(Required work) Pictures aside, repeat the listing below exactly.

(Records for this task)
□ □ □ □ □ □ □

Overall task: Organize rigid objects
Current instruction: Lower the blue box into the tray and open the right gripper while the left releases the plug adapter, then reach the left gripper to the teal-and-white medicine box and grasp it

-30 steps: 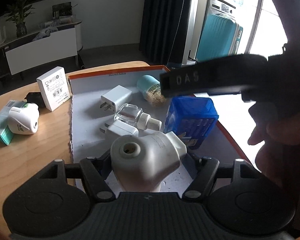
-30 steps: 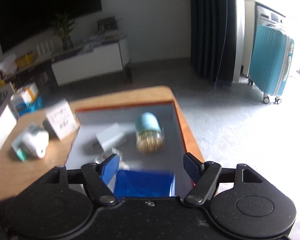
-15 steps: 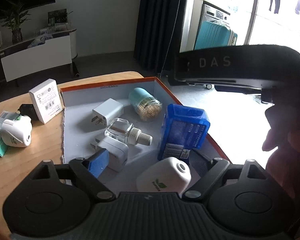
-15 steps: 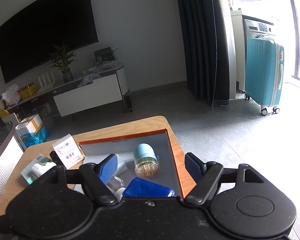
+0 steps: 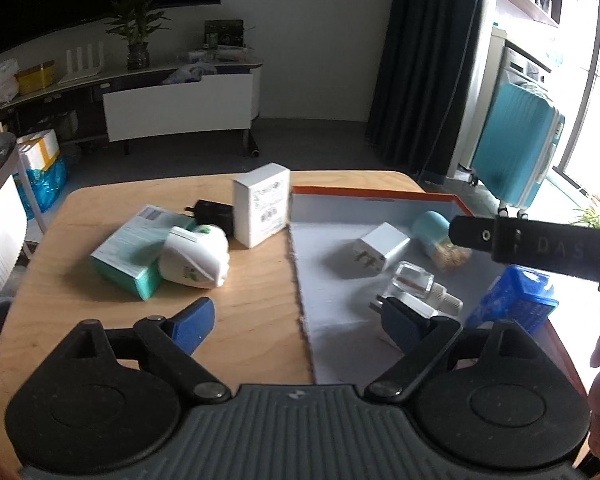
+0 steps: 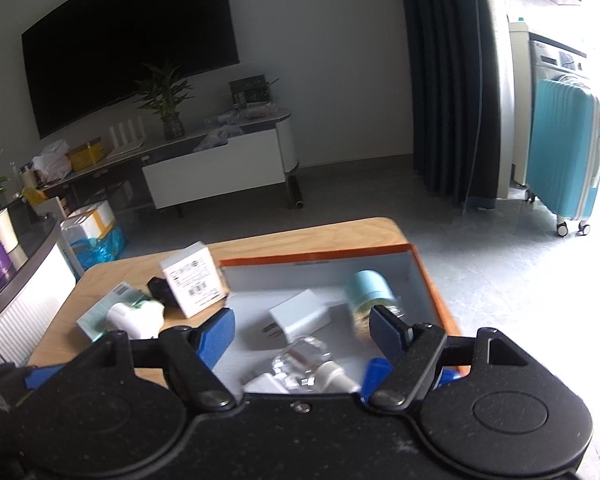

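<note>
the left gripper [image 5: 296, 318] hangs over the tabletop [image 5: 256, 308] beside the box [image 5: 380, 202], its fingers [image 5: 192, 324] opening with nothing between them. the right gripper [image 6: 302, 334] hovers over the box's near part, fingers apart and empty too. both look free to fetch, likely because the sorted things already lie in the box: a white charger [image 5: 378, 250], a clear bottle [image 5: 420, 284], a teal jar [image 5: 440, 236] and a blue case [image 5: 514, 304].

left of the box, four things wait on the tabletop: a white diffuser [image 5: 194, 256] against a green carton [image 5: 134, 250], a black plug [image 5: 214, 216] behind it, and a white carton [image 5: 262, 204] touching the box wall. the diffuser lies on its side, long axis across the scene, rounded end to the right. the bottle lies flat, its neck pointing near-right. the jar lies tipped, its teal cap to the far left.
</note>
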`<control>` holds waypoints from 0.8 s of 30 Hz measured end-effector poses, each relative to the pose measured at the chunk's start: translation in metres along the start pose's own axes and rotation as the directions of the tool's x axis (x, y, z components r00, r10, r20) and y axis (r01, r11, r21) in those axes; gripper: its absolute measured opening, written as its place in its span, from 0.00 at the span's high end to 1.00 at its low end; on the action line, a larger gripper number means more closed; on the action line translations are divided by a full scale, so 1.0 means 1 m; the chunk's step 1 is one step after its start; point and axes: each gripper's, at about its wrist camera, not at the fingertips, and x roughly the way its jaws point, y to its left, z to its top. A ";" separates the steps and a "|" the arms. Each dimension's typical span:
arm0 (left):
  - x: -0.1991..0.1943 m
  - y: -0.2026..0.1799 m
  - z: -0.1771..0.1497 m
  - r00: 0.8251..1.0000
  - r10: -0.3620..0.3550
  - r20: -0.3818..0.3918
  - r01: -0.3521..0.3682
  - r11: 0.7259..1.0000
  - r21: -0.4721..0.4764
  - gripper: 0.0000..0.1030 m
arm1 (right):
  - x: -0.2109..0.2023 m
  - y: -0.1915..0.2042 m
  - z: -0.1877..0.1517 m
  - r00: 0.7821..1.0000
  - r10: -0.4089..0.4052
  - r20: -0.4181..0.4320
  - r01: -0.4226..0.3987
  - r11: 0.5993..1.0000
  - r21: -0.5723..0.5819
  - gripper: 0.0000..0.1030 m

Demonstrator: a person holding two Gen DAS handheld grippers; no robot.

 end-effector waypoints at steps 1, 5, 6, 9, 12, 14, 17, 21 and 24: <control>-0.001 0.007 0.001 1.000 0.013 0.001 -0.013 1.000 -0.007 0.10 | 0.002 0.006 -0.001 1.000 0.011 -0.005 -0.011 1.000 -0.004 0.15; -0.005 0.037 0.005 0.998 0.062 0.002 -0.062 0.997 -0.037 0.10 | 0.014 0.033 -0.004 0.998 0.049 -0.035 -0.050 0.998 -0.029 0.15; -0.006 0.044 0.006 0.997 0.073 0.001 -0.073 0.996 -0.043 0.10 | 0.017 0.039 -0.005 0.997 0.060 -0.043 -0.061 0.998 -0.034 0.15; -0.008 0.064 0.007 0.996 0.093 -0.006 -0.093 0.993 -0.067 0.10 | 0.025 0.057 -0.008 0.994 0.083 -0.066 -0.086 0.995 -0.046 0.15; -0.007 0.077 0.009 0.994 0.111 -0.010 -0.111 0.992 -0.062 0.10 | 0.031 0.073 -0.012 0.991 0.105 -0.082 -0.110 0.992 -0.059 0.15; -0.003 0.085 0.010 0.994 0.113 -0.013 -0.113 0.991 -0.070 0.10 | 0.034 0.082 -0.013 0.989 0.114 -0.093 -0.120 0.990 -0.069 0.15; 0.003 0.094 0.013 0.993 0.115 -0.013 -0.116 0.991 -0.060 0.09 | 0.038 0.091 -0.014 0.987 0.126 -0.104 -0.134 0.988 -0.080 0.15; 0.020 0.108 0.016 0.992 0.126 -0.025 -0.127 0.991 -0.046 0.06 | 0.040 0.097 -0.015 0.985 0.131 -0.112 -0.142 0.985 -0.101 0.15; 0.038 0.119 0.018 0.991 0.125 -0.050 -0.127 0.991 -0.034 0.06 | 0.041 0.096 -0.016 0.985 0.134 -0.108 -0.145 0.984 -0.100 0.15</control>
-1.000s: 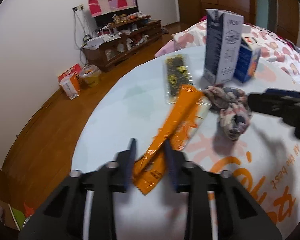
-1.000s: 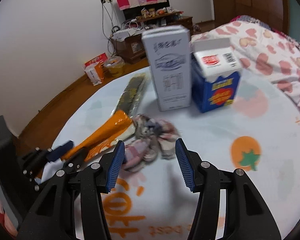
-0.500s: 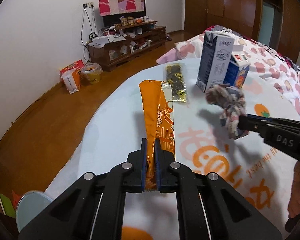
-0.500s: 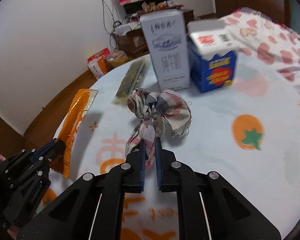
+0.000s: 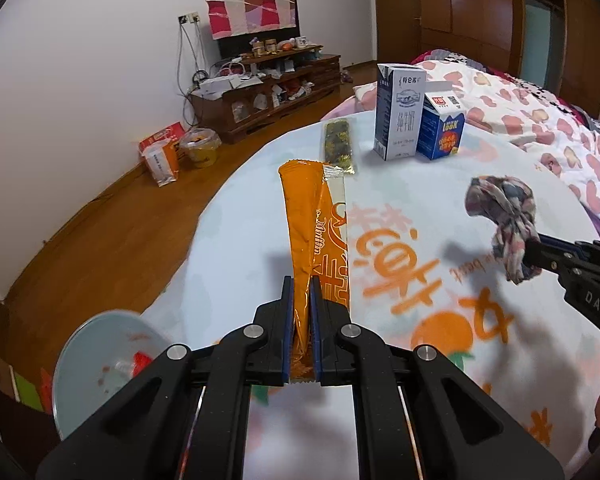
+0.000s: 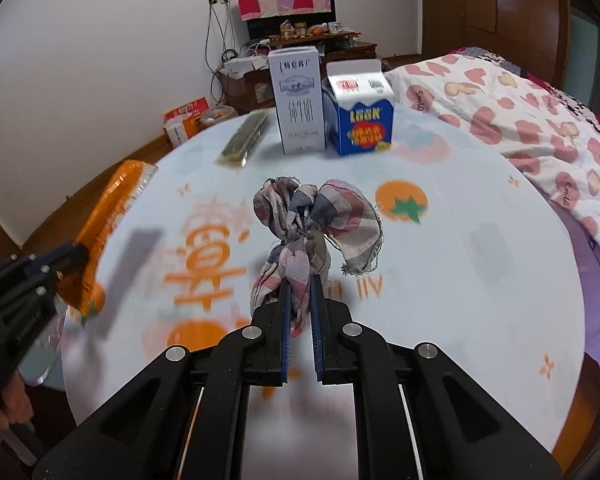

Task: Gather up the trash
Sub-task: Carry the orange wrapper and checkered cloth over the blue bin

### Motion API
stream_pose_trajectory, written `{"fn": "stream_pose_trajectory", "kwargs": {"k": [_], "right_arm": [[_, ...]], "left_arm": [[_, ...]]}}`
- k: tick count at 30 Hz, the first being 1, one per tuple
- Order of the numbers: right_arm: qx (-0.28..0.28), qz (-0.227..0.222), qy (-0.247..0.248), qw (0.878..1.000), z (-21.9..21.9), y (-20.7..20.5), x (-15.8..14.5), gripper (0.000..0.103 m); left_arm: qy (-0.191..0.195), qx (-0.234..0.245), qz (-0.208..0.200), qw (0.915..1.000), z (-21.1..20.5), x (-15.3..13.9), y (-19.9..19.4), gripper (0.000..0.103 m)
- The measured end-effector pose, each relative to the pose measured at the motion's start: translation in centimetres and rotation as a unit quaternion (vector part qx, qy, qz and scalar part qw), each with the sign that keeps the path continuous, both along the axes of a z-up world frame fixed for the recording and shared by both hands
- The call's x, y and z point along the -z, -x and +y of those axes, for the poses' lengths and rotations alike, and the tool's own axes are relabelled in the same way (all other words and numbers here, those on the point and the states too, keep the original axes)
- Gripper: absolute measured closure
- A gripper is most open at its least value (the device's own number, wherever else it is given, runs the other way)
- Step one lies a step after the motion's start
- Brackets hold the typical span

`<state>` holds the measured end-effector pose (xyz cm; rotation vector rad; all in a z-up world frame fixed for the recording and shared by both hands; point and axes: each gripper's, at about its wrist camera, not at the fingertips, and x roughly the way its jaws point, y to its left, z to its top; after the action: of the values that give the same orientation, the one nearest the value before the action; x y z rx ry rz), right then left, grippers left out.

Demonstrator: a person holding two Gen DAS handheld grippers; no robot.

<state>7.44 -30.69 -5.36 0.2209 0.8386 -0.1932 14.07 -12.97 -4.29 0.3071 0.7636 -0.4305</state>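
My left gripper [image 5: 300, 284] is shut on a long orange snack wrapper [image 5: 304, 216] and holds it above the round table [image 5: 420, 184]. The wrapper also shows in the right wrist view [image 6: 112, 204]. My right gripper [image 6: 300, 284] is shut on a crumpled plaid cloth [image 6: 316, 220], lifted off the table; the cloth also shows at the right of the left wrist view [image 5: 504, 216]. A green-and-gold wrapper [image 5: 337, 146] lies flat on the far side of the table.
A tall white milk carton [image 6: 298, 100] and a blue carton [image 6: 360, 108] stand at the table's far edge. A pale round bin [image 5: 100, 364] sits below the table's left edge. A bed with heart-print bedding [image 6: 520, 120] is on the right.
Both grippers closed, the left on the orange wrapper and the right on the plaid cloth, then lifted them and drew back from the table. The pale bin came into view at lower left.
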Motion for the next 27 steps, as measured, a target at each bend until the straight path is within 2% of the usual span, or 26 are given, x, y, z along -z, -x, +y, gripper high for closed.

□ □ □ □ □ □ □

(Response)
Overall task: Organize rigid objects
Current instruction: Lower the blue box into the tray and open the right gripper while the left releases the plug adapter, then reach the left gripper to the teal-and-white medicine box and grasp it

-30 steps: 
-30 steps: 
-15 steps: 
-15 steps: 
+0 steps: 
+0 steps: 

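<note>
the left gripper [image 5: 296, 318] hangs over the tabletop [image 5: 256, 308] beside the box [image 5: 380, 202], its fingers [image 5: 192, 324] opening with nothing between them. the right gripper [image 6: 302, 334] hovers over the box's near part, fingers apart and empty too. both look free to fetch, likely because the sorted things already lie in the box: a white charger [image 5: 378, 250], a clear bottle [image 5: 420, 284], a teal jar [image 5: 440, 236] and a blue case [image 5: 514, 304].

left of the box, four things wait on the tabletop: a white diffuser [image 5: 194, 256] against a green carton [image 5: 134, 250], a black plug [image 5: 214, 216] behind it, and a white carton [image 5: 262, 204] touching the box wall. the diffuser lies on its side, long axis across the scene, rounded end to the right. the bottle lies flat, its neck pointing near-right. the jar lies tipped, its teal cap to the far left.
</note>
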`<control>` holds waypoints from 0.8 s of 30 Hz measured end-effector poses, each relative to the pose measured at the chunk's start: translation in metres along the start pose's own axes and rotation as the directions of the tool's x axis (x, y, z components r00, r10, r20) and y axis (r01, r11, r21) in those axes; gripper: its absolute measured opening, written as its place in its span, from 0.00 at the span's high end to 1.00 at its low end; on the action line, a larger gripper number means more closed; on the action line translations are divided by a full scale, so 1.0 means 1 m; the chunk's step 1 is one step after its start; point and axes: each gripper's, at about its wrist camera, not at the fingertips, and x roughly the way its jaws point, y to its left, z to its top. A ";" separates the steps and a "|" the arms. Each dimension's typical span:
arm0 (left):
  - x: -0.1991..0.1943 m
  - y: -0.2026..0.1799 m
  - z: -0.1771..0.1497 m
  - r00: 0.8251..1.0000
  - r10: -0.3620..0.3550
  - r20: -0.3818..0.3918
  - r01: -0.3521..0.3682
  - r11: 0.7259..1.0000
  - r21: -0.4721..0.4764
  - gripper: 0.0000..0.1030 m
arm1 (right):
  - x: -0.2109..0.2023 m
  - y: -0.1915..0.2042 m
  - z: -0.1877..0.1517 m
  - r00: 0.7821..1.0000
  - r10: -0.4089..0.4052
  - r20: -0.4181..0.4320
  - r01: -0.4226..0.3987
  - r11: 0.5993..1.0000
  - r21: -0.5723..0.5819
  - gripper: 0.0000..0.1030 m

Demonstrator: a person holding two Gen DAS handheld grippers; no robot.

 end-effector waypoints at steps 1, 5, 6, 9, 12, 14, 17, 21 and 24: <control>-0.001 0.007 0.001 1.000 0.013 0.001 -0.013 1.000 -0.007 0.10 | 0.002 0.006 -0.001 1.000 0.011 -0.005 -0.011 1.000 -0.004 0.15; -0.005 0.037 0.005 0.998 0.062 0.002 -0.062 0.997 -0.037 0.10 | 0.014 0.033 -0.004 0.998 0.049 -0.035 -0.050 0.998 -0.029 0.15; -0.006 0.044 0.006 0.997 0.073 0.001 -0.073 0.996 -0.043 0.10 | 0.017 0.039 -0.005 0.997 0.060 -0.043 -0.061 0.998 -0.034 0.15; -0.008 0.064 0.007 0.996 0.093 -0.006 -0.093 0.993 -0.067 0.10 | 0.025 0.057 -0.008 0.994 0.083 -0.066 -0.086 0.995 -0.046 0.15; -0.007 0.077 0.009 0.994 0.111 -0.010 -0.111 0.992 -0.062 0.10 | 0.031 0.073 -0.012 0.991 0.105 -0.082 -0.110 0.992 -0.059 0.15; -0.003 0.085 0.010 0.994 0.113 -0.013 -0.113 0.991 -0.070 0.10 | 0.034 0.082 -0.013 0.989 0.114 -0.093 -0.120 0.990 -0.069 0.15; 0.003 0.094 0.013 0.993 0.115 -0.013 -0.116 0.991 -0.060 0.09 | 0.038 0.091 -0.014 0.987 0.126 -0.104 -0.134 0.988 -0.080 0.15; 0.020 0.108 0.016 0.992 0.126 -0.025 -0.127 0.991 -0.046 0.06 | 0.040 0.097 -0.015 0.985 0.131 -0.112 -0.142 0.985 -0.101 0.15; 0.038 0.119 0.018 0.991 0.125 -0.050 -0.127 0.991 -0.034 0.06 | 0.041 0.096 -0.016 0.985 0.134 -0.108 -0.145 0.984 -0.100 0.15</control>
-1.000s: 
-1.000s: 
-0.500s: 
-0.500s: 
+0.000s: 
+0.000s: 

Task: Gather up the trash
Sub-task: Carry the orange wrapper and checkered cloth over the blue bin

### Motion API
stream_pose_trajectory, written `{"fn": "stream_pose_trajectory", "kwargs": {"k": [_], "right_arm": [[_, ...]], "left_arm": [[_, ...]]}}`
- k: tick count at 30 Hz, the first being 1, one per tuple
- Order of the numbers: right_arm: qx (-0.28..0.28), qz (-0.227..0.222), qy (-0.247..0.248), qw (0.878..1.000), z (-21.9..21.9), y (-20.7..20.5), x (-15.8..14.5), gripper (0.000..0.103 m); left_arm: qy (-0.191..0.195), qx (-0.234..0.245), qz (-0.208..0.200), qw (0.915..1.000), z (-21.1..20.5), x (-15.3..13.9), y (-19.9..19.4), gripper (0.000..0.103 m)
- The measured end-effector pose, each relative to the pose measured at the motion's start: translation in centimetres and rotation as a unit quaternion (vector part qx, qy, qz and scalar part qw), each with the sign that keeps the path continuous, both along the axes of a z-up world frame fixed for the recording and shared by both hands
- The call's x, y and z point along the -z, -x and +y of those axes, for the poses' lengths and rotations alike, and the tool's own axes are relabelled in the same way (all other words and numbers here, those on the point and the states too, keep the original axes)
- Gripper: absolute measured closure
- A gripper is most open at its least value (the device's own number, wherever else it is given, runs the other way)
- Step one lies a step after the motion's start
- Brackets hold the typical span

`<state>` holds the measured end-effector pose (xyz cm; rotation vector rad; all in a z-up world frame fixed for the recording and shared by both hands; point and axes: each gripper's, at about its wrist camera, not at the fingertips, and x roughly the way its jaws point, y to its left, z to its top; after the action: of the values that give the same orientation, the one nearest the value before the action; x y z rx ry rz), right then left, grippers left out.

Demonstrator: a person holding two Gen DAS handheld grippers; no robot.

<state>7.44 -30.69 -5.36 0.2209 0.8386 -0.1932 14.07 -12.97 -4.29 0.3071 0.7636 -0.4305</state>
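My left gripper [image 5: 300, 284] is shut on a long orange snack wrapper [image 5: 304, 216] and holds it above the round table [image 5: 420, 184]. The wrapper also shows in the right wrist view [image 6: 112, 204]. My right gripper [image 6: 300, 284] is shut on a crumpled plaid cloth [image 6: 316, 220], lifted off the table; the cloth also shows at the right of the left wrist view [image 5: 504, 216]. A green-and-gold wrapper [image 5: 337, 146] lies flat on the far side of the table.
A tall white milk carton [image 6: 298, 100] and a blue carton [image 6: 360, 108] stand at the table's far edge. A pale round bin [image 5: 100, 364] sits below the table's left edge. A bed with heart-print bedding [image 6: 520, 120] is on the right.
Both grippers closed, the left on the orange wrapper and the right on the plaid cloth, then lifted them and drew back from the table. The pale bin came into view at lower left.
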Motion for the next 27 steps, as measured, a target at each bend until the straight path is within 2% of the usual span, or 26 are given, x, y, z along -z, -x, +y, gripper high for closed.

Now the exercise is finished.